На стрежне во́лны стали основательно покачивать завозню и даже забрасывать в нее желтую пену с гребней. Густомесов судорожно хватался за борта и силился не показывать страха.
Пески – так назывались песчаные отмели повыше Отважного на противоположном берегу Волги – узкими косами далеко вдавались в реку. На невысоком обрыве стройно и зелено взметнулся к небу еловый лес.
Бушуев направил завозню в застругу и пристал к низовой стороне косы, там, где было глубоко. Пассажиры, один за другим, шумно выпрыгнули на берег и, опьяненные простором и солнцем, как дети, забегали по песку.

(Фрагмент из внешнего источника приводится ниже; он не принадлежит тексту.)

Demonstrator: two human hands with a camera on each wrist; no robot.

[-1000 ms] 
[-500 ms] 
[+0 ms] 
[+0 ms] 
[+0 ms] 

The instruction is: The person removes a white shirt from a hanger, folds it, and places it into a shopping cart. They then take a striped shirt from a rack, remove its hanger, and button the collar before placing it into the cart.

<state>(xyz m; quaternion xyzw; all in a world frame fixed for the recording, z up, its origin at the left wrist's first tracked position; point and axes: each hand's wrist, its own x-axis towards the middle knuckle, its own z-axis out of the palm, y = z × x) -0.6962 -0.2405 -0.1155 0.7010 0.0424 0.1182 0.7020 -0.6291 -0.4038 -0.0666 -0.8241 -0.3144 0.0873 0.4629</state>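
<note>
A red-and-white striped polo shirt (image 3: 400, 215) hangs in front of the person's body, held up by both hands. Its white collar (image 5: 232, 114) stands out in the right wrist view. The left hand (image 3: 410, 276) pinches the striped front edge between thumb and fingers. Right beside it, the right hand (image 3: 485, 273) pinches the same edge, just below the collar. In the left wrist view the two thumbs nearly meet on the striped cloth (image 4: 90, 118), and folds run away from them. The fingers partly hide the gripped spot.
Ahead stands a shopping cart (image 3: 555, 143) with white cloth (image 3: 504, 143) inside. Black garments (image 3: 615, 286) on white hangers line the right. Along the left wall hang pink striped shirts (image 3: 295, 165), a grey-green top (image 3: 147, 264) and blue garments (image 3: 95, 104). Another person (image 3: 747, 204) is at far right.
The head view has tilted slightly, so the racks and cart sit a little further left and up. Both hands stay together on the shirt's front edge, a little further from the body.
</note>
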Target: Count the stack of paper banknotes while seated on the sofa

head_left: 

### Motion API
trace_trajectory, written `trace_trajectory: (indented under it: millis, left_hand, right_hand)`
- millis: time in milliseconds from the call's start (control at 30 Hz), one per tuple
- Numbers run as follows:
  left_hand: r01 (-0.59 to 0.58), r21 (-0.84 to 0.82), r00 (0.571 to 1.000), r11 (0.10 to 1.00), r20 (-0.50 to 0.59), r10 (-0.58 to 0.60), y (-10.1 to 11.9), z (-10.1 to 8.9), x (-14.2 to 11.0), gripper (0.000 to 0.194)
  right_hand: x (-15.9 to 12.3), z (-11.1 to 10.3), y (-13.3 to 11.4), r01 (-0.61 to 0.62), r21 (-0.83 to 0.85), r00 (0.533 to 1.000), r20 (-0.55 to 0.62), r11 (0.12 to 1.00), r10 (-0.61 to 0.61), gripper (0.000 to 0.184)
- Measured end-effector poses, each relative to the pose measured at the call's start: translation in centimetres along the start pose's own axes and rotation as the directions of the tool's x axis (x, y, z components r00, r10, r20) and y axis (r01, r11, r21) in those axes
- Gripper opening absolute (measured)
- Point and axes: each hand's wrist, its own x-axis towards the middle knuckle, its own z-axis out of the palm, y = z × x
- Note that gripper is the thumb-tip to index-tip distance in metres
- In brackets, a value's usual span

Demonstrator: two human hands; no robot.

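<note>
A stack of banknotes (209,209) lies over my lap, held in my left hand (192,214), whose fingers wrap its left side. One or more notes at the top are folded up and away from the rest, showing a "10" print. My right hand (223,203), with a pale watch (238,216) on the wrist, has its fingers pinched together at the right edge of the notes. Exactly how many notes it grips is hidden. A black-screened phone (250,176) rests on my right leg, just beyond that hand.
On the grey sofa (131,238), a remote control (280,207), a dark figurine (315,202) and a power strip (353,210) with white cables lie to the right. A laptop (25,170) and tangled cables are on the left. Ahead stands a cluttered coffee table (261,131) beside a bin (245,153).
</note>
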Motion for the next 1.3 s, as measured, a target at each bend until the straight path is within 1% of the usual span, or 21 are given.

Задержались в лодке лишь Денис да Гриша. Денис укладывал парус, а Гриша выгружал пожитки. Через пять минут, полураздетые, все с наслаждением повалились на горячий песок. Мужчины – в одних трусиках, Варя – в купальном костюме, Нелли же облачилась в какой-то странной формы, очень открытый, бюстгальтер с крылышками на спине и в фантастически короткие штанишки. Один Гриша Банный не посмел раздеться. Он скромно сел в сторону, достал перочинный ножичек и принялся стругать палочку.
– Григорий Григорьевич! – обратился к нему Белецкий. – Вы хоть картуз да рубашку снимите. Тело, знаете, любит солнышко.